→ Work item: Transcribe the data as written, minus images.
##### Exercise input #####
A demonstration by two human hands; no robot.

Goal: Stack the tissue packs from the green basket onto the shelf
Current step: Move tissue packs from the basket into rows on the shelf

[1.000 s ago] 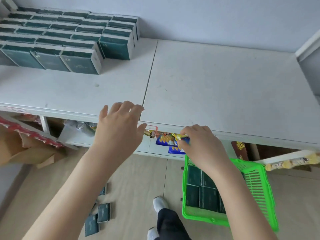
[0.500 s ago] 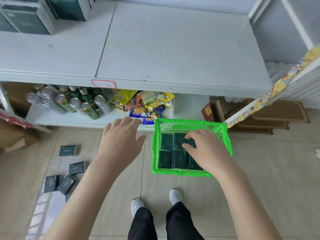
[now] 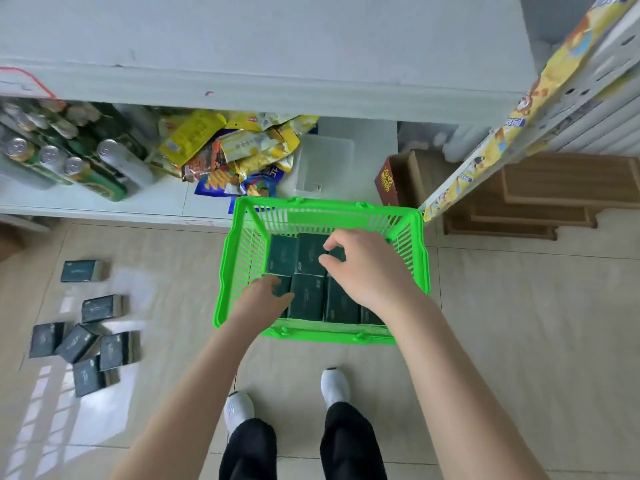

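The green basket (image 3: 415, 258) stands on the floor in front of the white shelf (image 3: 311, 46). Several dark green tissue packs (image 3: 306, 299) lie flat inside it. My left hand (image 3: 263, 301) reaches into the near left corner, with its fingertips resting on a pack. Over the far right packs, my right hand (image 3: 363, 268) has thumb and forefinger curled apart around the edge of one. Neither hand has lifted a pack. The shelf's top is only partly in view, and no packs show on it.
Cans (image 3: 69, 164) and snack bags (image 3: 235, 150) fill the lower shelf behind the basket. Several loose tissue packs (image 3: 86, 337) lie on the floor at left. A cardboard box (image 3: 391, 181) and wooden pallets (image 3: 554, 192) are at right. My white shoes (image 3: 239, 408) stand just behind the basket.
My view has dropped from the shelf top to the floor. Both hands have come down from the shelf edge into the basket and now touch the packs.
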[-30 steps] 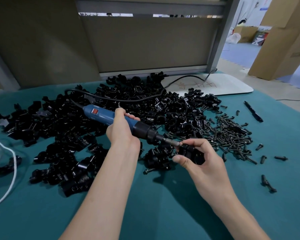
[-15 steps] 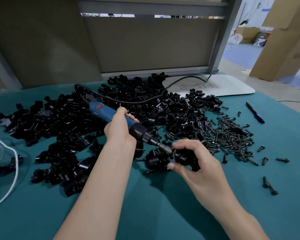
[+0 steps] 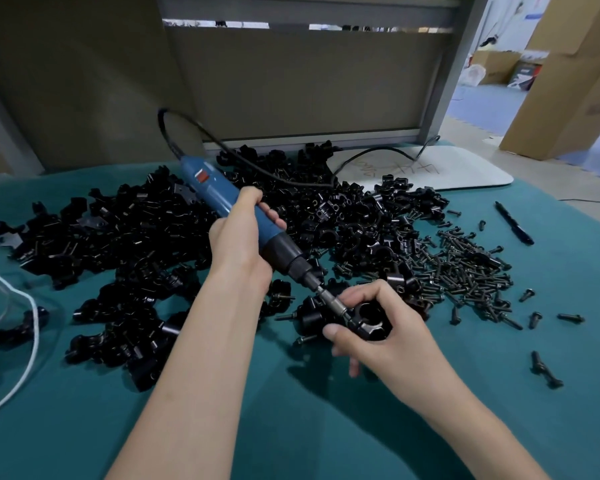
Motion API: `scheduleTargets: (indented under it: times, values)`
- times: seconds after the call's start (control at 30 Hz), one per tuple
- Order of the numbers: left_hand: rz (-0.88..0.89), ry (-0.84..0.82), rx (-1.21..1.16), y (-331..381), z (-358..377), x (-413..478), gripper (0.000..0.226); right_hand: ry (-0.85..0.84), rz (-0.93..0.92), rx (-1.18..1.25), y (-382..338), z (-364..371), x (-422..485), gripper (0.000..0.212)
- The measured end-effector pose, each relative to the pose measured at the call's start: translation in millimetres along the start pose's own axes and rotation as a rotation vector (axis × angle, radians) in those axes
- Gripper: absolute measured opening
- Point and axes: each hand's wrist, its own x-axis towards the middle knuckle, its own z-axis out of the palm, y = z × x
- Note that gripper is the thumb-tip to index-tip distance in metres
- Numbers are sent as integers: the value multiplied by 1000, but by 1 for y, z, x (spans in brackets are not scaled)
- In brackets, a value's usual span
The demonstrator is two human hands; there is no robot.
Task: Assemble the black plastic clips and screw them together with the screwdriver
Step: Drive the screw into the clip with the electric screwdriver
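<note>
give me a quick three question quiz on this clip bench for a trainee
1. True or false: the left hand grips the blue screwdriver.
2. Where does the heap of loose screws lie? A: left of the pile of clips. B: right of that pile. C: in a tray.
3. Fill in: the screwdriver's bit meets the black ___ that the right hand holds.
Key: 1 true; 2 B; 3 clip.
</note>
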Motion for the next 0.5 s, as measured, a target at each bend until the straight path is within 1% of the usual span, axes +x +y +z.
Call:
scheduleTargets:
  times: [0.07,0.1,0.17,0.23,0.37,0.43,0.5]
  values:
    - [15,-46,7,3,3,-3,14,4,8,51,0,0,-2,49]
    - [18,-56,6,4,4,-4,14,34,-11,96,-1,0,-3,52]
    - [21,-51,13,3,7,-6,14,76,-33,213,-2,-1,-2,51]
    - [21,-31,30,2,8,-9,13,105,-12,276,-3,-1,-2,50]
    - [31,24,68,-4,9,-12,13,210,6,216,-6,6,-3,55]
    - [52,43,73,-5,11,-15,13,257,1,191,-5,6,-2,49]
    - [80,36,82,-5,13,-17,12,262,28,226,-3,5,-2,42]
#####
→ Solution to this problem:
A demonstration by two human hands; no robot.

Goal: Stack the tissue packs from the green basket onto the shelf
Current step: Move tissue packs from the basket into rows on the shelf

[1.000 s ago] 
[0.500 s ago] 
[now] 

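The green basket (image 3: 415, 258) stands on the floor in front of the white shelf (image 3: 311, 46). Several dark green tissue packs (image 3: 306, 299) lie flat inside it. My left hand (image 3: 263, 301) reaches into the near left corner, with its fingertips resting on a pack. Over the far right packs, my right hand (image 3: 363, 268) has thumb and forefinger curled apart around the edge of one. Neither hand has lifted a pack. The shelf's top is only partly in view, and no packs show on it.
Cans (image 3: 69, 164) and snack bags (image 3: 235, 150) fill the lower shelf behind the basket. Several loose tissue packs (image 3: 86, 337) lie on the floor at left. A cardboard box (image 3: 391, 181) and wooden pallets (image 3: 554, 192) are at right. My white shoes (image 3: 239, 408) stand just behind the basket.
My view has dropped from the shelf top to the floor. Both hands have come down from the shelf edge into the basket and now touch the packs.
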[-30 steps] 
[-15 steps] 
[+0 steps] 
Motion API: `scheduleTargets: (indented under it: times, values)`
- times: seconds after the call's start (control at 30 Hz), one per tuple
- Order of the numbers: left_hand: rz (-0.88..0.89), ry (-0.84..0.82), rx (-1.21..1.16), y (-331..381), z (-358..377), x (-413..478), gripper (0.000..0.226); right_hand: ry (-0.85..0.84), rz (-0.93..0.92), rx (-1.18..1.25), y (-382..338), z (-364..371), x (-422..485), gripper (0.000..0.212)
- The measured end-effector pose, each relative to the pose measured at the call's start: translation in millimetres along the start pose's own axes and rotation as a rotation vector (axis × angle, radians) in those axes
- Gripper: absolute measured opening
- Point and axes: each hand's wrist, its own x-axis towards the middle knuckle, its own z-axis out of the palm, y = z × x
- Note that gripper is the thumb-tip to index-tip distance in metres
- Numbers are sent as integers: the value multiplied by 1000, but by 1 for y, z, x (spans in brackets are not scaled)
- In brackets, a value's usual span
The demonstrator is two human hands; there is no robot.
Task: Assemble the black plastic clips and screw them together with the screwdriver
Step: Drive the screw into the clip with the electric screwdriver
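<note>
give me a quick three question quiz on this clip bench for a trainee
1. True or false: the left hand grips the blue screwdriver.
2. Where does the heap of loose screws lie? A: left of the pile of clips. B: right of that pile. C: in a tray.
3. Fill in: the screwdriver's bit meets the black ___ that the right hand holds.
Key: 1 true; 2 B; 3 clip.
</note>
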Motion for the next 0.5 s, as measured, a target at each bend until the straight path is within 1% of the usual span, axes +x +y +z.
Call:
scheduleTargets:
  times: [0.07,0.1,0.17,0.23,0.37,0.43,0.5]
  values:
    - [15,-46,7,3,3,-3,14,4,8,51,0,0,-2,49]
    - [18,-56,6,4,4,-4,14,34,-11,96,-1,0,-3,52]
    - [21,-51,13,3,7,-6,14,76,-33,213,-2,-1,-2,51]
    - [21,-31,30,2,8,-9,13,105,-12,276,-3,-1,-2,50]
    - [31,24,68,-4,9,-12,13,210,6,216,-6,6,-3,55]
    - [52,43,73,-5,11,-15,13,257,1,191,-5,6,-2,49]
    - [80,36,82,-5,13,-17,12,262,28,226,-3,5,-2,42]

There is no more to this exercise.